Maar ongemak is niet het enige probleem: een te hoge bandenspanning tast ook de wendbaarheid van de auto aan. Een te hard opgepompte band heeft minder contact met het wegdek, wat de grip verslechtert, vooral op nat of glad asfalt. De stabiliteit lijdt eronder, de bochtenligging wordt minder goed en de remweg wordt langer. En vergeet niet: bij een noodmanoeuvre kunnen die paar vierkante centimeter minder rubber het verschil maken.
Wie denkt dat een te hard opgepompte band minder slijt, zit er helemaal naast. Het omgekeerde is waar: de slijtage versnelt, en concentreert zich in het midden van het loopvlak. Daardoor gaat de band minder lang mee. Maar het kan nog verder gaan: op langere termijn kan een te hoge bandenspanning zelfs onderdelen van de ophanging en het chassis beschadigen. Met mogelijk dure herstellingen tot gevolg.
Enkele uitzonderingen
Toch is een te hoge bandenspanning niet altijd fout. In sommige heel specifieke situaties kan een lichte aanpassing zelfs aanbevolen zijn. Dat is het geval wanneer je een zware lading vervoert – zoals een volle koffer voor de vakantie – of wanneer je een aanhangwagen of caravan trekt. In zo’n geval kan het helpen om ongeveer 0,2 bar bovenop de aanbevolen spanning toe te voegen voor extra stabiliteit. Vergeet daarna niet om de spanning opnieuw naar het normale niveau te brengen.

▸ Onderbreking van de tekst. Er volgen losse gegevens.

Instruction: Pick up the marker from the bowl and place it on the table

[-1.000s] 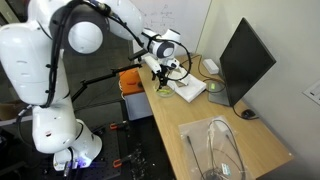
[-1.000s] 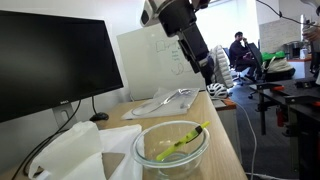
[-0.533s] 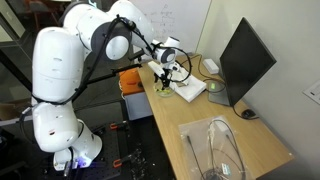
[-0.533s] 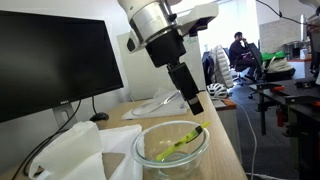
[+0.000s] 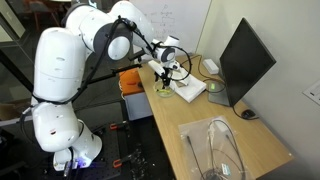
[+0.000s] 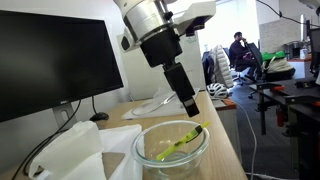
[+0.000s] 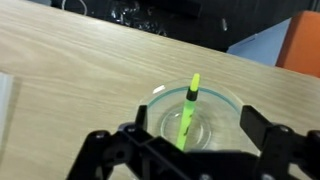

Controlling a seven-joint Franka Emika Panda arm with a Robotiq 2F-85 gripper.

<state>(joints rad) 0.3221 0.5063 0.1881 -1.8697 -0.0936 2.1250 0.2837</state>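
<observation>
Black monitor (image 6: 50,60) far left, crumpled white cloth (image 6: 75,150) below it on the wooden surface (image 7: 60,70). Moving right: a clear greenish bowl (image 6: 140,150), with the yellow-green marker (image 6: 190,137) lying inside, tip propped on the rim. The hand (image 7: 192,125) hovers above, fingers spread wide, grasping nothing.

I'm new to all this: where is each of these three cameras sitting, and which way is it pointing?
Exterior view: high above one end of the table, looking down along it; shows the whole white arm and the monitor's back.
Exterior view: low at table level beside the bowl, facing the office; shows only the arm's end, pincer above the bowl.
Wrist view: on the wrist, looking down at the marker in the bowl; the open pincer frames the bottom.
Shared: both exterior views show arm, monitor and table.
</observation>
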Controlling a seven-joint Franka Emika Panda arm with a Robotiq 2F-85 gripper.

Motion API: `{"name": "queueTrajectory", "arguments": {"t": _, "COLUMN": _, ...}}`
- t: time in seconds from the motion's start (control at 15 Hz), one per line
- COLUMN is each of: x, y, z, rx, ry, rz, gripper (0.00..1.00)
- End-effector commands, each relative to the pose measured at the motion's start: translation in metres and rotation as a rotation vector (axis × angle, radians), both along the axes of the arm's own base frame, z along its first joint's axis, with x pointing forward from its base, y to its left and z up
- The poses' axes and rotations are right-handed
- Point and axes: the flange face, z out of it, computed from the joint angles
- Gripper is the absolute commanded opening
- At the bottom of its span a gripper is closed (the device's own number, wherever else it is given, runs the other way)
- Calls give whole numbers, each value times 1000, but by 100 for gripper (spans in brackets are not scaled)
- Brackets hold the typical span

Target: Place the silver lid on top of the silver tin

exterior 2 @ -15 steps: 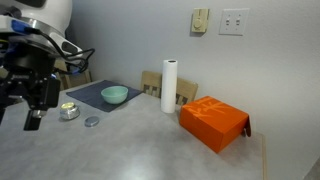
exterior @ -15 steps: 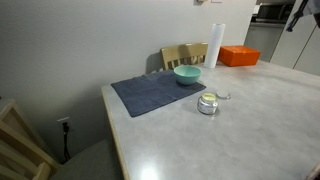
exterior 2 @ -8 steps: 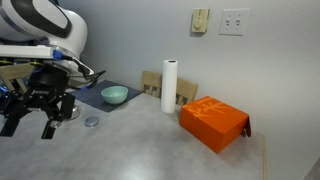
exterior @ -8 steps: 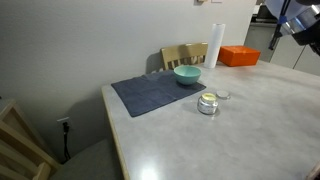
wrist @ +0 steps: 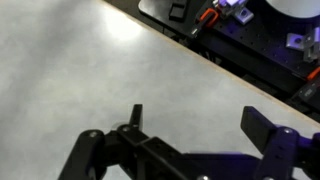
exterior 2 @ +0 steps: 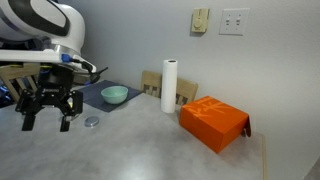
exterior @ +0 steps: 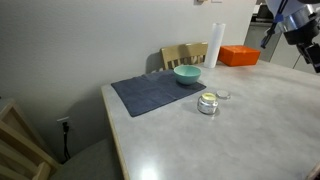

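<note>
Gripper [exterior 2: 46,125], spread, empty; silver lid [exterior 2: 92,122], flat beside silver tin [exterior: 207,103], inside worktop [exterior: 180,140] edges, liable to be skidded if pinched shallowly

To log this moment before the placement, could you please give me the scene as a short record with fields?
hand: open, holding nothing, close to the lid in an exterior view
silver lid: flat on the table, beside the tin, not on it
silver tin: upright on the table, uncovered
teal bowl: on the dark mat
further back: paper towel roll, orange box
task status: lid not yet on the tin
</note>
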Motion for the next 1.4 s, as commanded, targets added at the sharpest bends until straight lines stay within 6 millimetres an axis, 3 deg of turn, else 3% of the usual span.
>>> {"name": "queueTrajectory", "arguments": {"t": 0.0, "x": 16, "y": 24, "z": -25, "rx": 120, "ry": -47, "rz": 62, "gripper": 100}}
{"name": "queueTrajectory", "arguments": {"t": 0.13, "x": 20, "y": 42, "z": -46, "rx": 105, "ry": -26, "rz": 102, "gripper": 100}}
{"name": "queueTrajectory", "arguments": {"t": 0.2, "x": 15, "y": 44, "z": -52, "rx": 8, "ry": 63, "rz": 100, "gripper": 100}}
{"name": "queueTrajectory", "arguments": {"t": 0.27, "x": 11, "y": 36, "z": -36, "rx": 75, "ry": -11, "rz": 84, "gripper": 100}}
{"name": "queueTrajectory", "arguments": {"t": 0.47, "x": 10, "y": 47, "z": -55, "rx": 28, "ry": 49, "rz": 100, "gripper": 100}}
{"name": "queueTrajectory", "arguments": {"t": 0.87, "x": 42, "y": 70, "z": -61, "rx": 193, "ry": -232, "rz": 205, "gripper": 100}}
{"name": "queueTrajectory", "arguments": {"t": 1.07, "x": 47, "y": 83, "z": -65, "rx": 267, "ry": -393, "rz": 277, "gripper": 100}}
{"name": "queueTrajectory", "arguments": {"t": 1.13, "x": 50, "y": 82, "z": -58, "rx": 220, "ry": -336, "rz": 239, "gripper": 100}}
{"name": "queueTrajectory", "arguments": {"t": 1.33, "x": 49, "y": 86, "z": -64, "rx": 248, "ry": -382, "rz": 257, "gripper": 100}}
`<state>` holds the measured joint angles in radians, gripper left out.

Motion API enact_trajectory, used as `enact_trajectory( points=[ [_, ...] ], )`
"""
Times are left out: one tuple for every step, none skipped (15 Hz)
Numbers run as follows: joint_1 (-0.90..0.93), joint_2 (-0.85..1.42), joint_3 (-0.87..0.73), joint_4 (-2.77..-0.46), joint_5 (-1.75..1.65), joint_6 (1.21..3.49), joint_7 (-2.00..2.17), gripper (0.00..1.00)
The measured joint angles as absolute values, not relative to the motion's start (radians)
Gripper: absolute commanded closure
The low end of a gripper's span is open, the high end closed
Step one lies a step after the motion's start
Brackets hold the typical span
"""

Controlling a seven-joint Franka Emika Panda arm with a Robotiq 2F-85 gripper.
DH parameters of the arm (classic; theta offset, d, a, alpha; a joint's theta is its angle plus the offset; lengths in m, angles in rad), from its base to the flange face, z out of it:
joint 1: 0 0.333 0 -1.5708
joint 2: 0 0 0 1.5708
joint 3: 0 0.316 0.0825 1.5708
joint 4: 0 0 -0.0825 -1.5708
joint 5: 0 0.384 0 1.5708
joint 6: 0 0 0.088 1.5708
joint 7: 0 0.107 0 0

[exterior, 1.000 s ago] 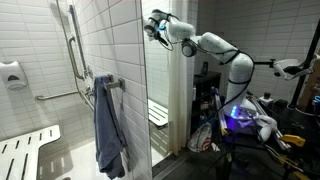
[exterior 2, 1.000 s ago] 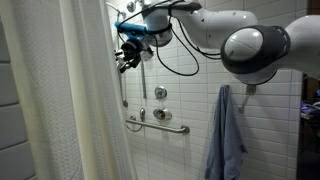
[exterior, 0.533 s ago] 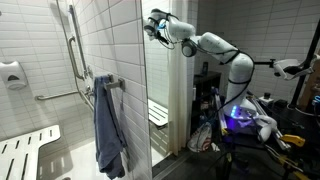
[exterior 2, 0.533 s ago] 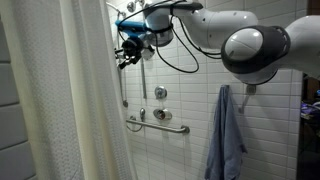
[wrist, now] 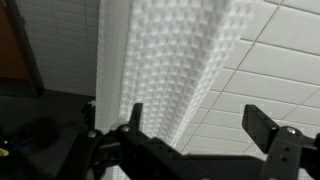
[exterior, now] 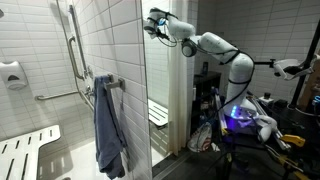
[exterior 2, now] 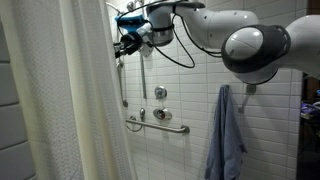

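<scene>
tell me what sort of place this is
Most likely an accessible bathroom shower: a white shower curtain, a grab bar on the white tiled wall, and a slatted fold-down seat.

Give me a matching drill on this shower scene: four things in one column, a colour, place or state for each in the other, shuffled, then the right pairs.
Things
1. towel
2. shower curtain
3. tool
4. grab bar

Descriptions
A. open, up high beside the curtain's edge
B. metal, level on the tiled wall
C. blue, hanging down
D. white, textured, hanging in folds

Pairs: 1-C, 2-D, 3-A, 4-B
</scene>
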<state>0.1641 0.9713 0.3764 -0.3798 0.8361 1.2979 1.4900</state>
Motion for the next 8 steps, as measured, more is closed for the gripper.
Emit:
enact_trajectory(
  points=[
    [0.165,0.972,0.376,-0.380,0.848,1.307,1.511,0.00],
    [0.165,0.972,0.376,-0.380,0.858,1.317,1.535,0.00],
    [0.165,0.972,0.376,-0.379,0.869,1.325,1.559,0.00],
    [0.164,0.972,0.376,-0.378,0.879,1.335,1.583,0.00],
    [0.164,0.972,0.376,-0.378,0.890,1.343,1.605,0.00],
    [0.163,0.971,0.376,-0.378,0.894,1.350,1.622,0.00],
    [0.164,0.969,0.376,-0.378,0.894,1.351,1.626,0.00],
    [0.164,0.968,0.376,-0.378,0.894,1.351,1.627,0.00]
  ],
)
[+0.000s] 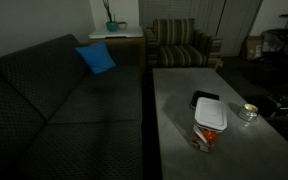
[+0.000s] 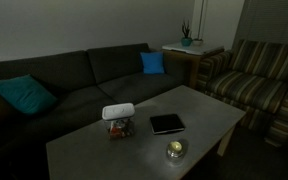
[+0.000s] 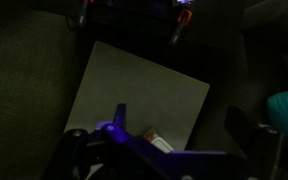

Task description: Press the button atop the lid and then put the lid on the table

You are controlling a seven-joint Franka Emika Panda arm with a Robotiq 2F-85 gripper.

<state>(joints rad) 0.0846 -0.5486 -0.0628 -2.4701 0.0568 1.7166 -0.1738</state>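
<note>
The room is being shown very dimly. In an exterior view, the lid (image 1: 210, 115) is being carried atop a clear container (image 1: 206, 136) toward the lower right of the frame, on the table (image 1: 174, 90). The container's reddish contents are being blurred beyond telling. A black tray (image 1: 206, 99) is lying just beside it, with a shiny round dish (image 1: 248, 112) near. In the wrist view, the gripper (image 3: 119, 140) is being cut off by the bottom edge and swallowed by darkness and purple glow. How far its jaws are parted, or whether anything is being gripped, cannot be told.
</note>
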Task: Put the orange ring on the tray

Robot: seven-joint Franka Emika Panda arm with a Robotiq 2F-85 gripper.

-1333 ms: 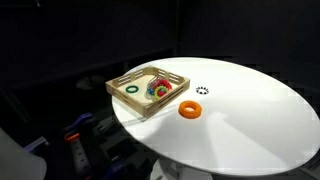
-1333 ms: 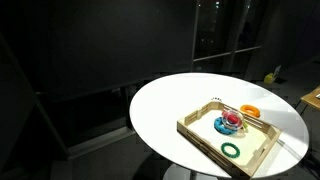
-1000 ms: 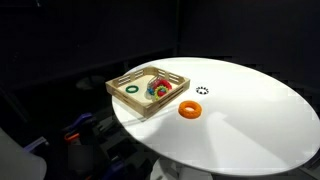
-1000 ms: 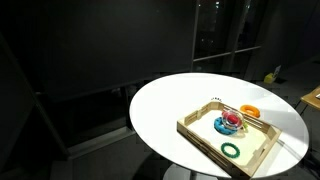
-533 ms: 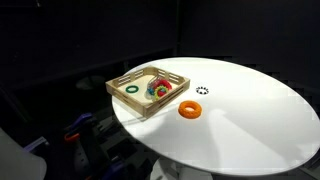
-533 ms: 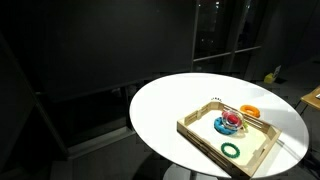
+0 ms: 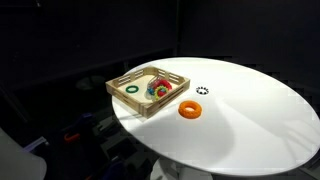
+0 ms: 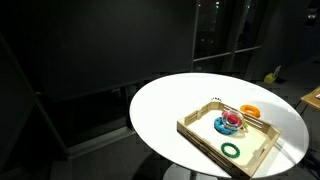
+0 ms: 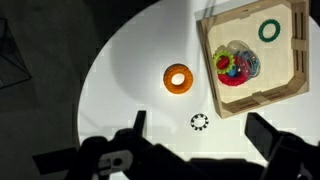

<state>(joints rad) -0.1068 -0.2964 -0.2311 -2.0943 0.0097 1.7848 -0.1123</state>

Tijdens de wintermaanden kan een lichte overdruk ook gerechtvaardigd zijn door fysische redenen: koude lucht doet de interne bandenspanning dalen. Bandenfabrikant Nokian raadt bijvoorbeeld aan om 0,1 bar extra toe te voegen per 10 °C daling, om de aanbevolen spanning bij kamertemperatuur te behouden. In de zomer is die voorzorg uiteraard overbodig. In het algemeen wordt aangeraden om nooit boven de 3 bar te gaan, tenzij de constructeur dat uitdrukkelijk vermeldt.
Regelmatige controle is essentieel
Na verloop van tijd verliezen banden vanzelf wat lucht – tot 0,1 bar per maand, zelfs als de auto stilstaat. Daarom is het, zoals altijd, aangeraden om de bandenspanning minstens één keer per maand te controleren, of vóór elke lange rit. Belangrijk: doe dat altijd wanneer de banden koud zijn, want warmte verstoort de meting. Extra tip: als je auto een reservewiel heeft, vergeet dan niet om ook de spanning van dat wiel te checken.